The task
For the entries below, the expected answer is the line with "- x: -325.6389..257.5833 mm", the line with "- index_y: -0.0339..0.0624", and every line between them, exactly as written, and nothing more.

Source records
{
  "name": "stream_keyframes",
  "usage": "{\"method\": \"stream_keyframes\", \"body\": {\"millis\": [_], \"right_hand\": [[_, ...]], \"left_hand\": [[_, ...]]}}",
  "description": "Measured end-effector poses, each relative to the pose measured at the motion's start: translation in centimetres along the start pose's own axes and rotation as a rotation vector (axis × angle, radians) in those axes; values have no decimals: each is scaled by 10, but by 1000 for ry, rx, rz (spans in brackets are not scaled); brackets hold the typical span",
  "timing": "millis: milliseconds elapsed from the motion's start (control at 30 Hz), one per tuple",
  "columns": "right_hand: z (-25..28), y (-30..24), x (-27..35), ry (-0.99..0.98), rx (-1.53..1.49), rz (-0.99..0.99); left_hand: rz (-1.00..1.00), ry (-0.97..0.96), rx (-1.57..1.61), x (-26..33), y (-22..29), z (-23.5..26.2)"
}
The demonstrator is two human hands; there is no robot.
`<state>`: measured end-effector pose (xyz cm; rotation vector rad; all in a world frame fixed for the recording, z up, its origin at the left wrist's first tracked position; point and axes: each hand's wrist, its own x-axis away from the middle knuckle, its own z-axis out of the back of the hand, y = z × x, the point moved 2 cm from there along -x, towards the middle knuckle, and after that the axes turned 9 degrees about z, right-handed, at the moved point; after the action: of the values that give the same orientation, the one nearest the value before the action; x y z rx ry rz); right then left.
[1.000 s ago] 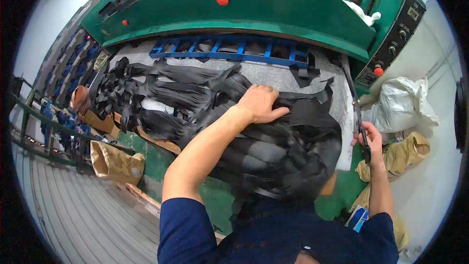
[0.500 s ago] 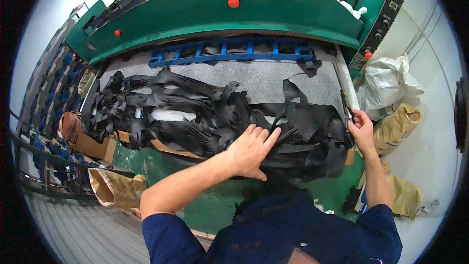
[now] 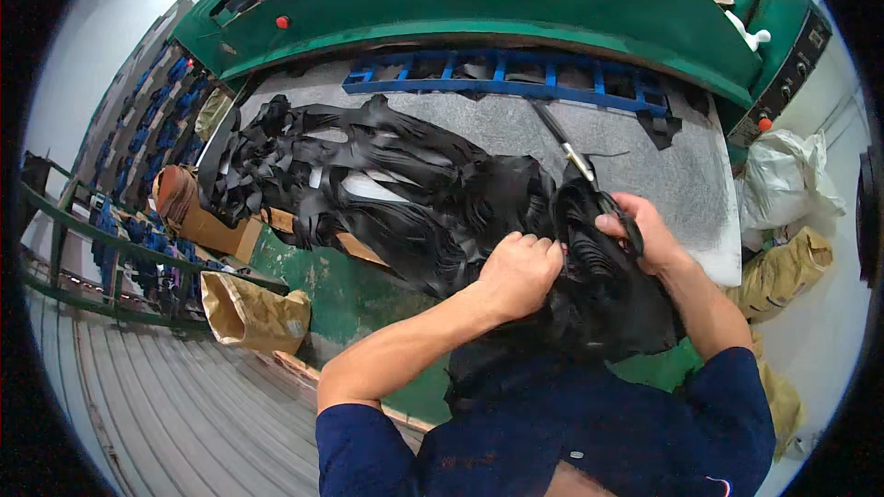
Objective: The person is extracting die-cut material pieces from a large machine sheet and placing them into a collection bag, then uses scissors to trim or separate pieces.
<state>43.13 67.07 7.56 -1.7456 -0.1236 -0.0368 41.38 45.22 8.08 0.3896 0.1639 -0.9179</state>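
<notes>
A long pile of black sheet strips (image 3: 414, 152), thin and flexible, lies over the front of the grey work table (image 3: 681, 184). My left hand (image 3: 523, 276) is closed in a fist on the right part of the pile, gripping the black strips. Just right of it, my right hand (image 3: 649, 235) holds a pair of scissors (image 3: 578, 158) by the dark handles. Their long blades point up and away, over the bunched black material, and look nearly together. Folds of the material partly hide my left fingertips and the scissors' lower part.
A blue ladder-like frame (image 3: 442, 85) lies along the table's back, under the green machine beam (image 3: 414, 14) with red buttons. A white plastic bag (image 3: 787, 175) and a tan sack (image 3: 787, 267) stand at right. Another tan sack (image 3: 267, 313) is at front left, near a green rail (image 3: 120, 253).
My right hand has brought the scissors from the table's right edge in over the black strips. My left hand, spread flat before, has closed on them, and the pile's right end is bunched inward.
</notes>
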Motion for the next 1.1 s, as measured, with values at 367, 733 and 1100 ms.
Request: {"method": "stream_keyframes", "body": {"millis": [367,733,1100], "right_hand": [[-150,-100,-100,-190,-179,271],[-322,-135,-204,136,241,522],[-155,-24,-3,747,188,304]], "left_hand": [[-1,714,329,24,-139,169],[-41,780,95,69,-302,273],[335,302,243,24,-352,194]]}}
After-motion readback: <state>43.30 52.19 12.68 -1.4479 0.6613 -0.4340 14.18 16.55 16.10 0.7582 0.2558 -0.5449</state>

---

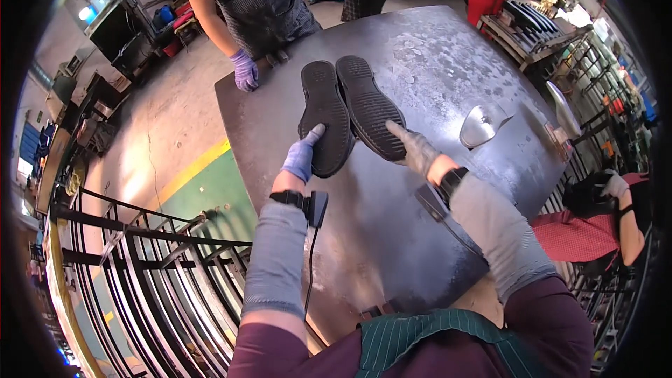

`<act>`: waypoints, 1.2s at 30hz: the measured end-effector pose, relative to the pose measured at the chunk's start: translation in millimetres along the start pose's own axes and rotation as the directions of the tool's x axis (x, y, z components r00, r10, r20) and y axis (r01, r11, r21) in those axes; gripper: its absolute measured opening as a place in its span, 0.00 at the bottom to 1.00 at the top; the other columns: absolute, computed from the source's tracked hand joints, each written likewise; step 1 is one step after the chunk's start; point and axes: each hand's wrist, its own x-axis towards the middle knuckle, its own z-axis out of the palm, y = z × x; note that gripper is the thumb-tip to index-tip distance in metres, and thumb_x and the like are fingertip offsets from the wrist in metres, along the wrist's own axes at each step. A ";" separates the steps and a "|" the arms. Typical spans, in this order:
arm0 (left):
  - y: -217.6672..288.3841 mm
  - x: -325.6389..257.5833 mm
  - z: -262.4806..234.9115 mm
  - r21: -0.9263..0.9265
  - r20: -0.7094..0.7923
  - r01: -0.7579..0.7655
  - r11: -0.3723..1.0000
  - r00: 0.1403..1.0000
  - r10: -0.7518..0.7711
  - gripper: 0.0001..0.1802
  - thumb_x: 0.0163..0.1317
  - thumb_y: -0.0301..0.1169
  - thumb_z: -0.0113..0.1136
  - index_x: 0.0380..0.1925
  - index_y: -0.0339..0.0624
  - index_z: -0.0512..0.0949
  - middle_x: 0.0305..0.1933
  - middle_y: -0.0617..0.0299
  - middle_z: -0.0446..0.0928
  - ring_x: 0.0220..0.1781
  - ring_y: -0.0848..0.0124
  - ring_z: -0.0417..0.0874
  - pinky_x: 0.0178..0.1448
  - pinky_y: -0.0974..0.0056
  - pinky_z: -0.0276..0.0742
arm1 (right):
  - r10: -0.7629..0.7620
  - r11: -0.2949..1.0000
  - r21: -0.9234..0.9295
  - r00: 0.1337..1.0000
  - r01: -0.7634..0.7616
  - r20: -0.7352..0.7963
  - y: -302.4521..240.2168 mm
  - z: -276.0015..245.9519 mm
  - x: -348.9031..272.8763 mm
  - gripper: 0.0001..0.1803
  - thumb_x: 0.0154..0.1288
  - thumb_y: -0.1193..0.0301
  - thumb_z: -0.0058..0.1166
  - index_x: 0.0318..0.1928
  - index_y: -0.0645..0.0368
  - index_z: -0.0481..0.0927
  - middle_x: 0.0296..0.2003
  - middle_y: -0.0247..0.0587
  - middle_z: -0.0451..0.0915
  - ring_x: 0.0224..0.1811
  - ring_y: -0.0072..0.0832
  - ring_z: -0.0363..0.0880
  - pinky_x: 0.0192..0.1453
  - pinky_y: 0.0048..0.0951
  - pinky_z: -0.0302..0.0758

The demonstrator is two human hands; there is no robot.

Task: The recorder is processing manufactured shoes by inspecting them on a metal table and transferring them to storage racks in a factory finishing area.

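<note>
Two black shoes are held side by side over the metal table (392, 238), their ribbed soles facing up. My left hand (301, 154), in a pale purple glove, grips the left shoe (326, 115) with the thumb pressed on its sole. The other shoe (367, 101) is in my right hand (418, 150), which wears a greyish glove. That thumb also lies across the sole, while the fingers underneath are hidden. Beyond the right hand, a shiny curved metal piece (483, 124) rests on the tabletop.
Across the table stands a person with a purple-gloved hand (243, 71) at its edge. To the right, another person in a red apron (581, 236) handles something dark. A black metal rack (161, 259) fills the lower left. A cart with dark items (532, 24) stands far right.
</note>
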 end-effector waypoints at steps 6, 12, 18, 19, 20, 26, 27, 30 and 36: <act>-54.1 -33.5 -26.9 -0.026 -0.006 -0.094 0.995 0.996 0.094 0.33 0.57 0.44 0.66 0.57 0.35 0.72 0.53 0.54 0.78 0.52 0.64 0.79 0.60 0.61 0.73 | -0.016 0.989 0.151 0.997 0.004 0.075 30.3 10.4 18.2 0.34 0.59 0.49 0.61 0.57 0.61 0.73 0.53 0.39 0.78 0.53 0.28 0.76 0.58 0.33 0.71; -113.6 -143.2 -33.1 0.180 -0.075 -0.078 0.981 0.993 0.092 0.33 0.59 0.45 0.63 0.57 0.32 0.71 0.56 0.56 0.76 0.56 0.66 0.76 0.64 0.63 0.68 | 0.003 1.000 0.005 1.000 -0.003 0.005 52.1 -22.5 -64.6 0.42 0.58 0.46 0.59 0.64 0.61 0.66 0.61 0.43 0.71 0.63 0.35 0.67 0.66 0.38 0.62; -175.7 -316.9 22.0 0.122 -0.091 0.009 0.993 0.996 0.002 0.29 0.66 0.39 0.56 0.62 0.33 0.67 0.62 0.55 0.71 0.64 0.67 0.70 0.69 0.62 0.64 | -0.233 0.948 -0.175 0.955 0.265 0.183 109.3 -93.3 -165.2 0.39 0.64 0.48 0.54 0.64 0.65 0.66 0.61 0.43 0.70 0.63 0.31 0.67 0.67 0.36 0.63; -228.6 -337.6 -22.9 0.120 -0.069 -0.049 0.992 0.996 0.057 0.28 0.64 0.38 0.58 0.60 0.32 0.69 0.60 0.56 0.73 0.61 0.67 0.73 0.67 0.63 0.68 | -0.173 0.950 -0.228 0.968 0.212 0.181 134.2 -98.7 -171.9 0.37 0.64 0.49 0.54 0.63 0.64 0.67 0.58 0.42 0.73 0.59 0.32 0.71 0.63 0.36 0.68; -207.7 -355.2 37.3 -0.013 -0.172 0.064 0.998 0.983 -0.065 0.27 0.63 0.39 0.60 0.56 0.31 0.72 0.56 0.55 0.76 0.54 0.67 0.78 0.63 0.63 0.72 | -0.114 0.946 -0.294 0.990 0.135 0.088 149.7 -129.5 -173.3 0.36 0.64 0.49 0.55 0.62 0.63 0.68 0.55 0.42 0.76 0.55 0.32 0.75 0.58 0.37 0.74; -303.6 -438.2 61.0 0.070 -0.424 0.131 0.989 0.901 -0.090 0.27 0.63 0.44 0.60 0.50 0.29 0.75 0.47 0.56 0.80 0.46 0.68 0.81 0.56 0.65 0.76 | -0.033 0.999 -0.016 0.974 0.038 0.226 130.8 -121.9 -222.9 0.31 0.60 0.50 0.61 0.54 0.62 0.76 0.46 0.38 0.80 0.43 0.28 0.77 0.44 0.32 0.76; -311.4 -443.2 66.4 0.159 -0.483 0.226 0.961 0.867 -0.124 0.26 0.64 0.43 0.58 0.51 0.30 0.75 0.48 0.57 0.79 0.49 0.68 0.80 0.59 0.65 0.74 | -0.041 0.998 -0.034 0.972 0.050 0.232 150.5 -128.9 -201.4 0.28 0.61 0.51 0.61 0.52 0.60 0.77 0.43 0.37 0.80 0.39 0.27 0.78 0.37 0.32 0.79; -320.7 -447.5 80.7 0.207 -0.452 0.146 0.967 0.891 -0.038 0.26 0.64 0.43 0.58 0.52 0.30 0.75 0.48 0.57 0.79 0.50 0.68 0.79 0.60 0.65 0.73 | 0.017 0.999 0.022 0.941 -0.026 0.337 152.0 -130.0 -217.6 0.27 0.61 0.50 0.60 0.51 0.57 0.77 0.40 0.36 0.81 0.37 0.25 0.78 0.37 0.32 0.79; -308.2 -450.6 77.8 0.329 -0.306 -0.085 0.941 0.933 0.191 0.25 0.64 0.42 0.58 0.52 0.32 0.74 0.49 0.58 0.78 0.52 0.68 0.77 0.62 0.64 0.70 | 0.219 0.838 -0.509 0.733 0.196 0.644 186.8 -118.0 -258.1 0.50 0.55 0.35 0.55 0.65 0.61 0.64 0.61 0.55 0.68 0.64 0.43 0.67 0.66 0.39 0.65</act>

Problem solution
  - x: -325.6389..257.5833 mm
  - z: -262.4806..234.9115 mm
  - r21: -0.9263..0.9265
  - r20: -0.7094..0.7923
  - r01: -0.7579..0.7655
  - r11: -0.3723..1.0000
  - r00: 0.1403..1.0000
  - r10: -0.7518..0.7711
  - gripper: 0.0001..0.1802
  - thumb_x: 0.0163..0.1317
  - thumb_y: -0.0301..0.1169
  - thumb_z: -0.0113..0.1136
  - index_x: 0.0380..0.1925
  - index_y: -0.0339..0.0624

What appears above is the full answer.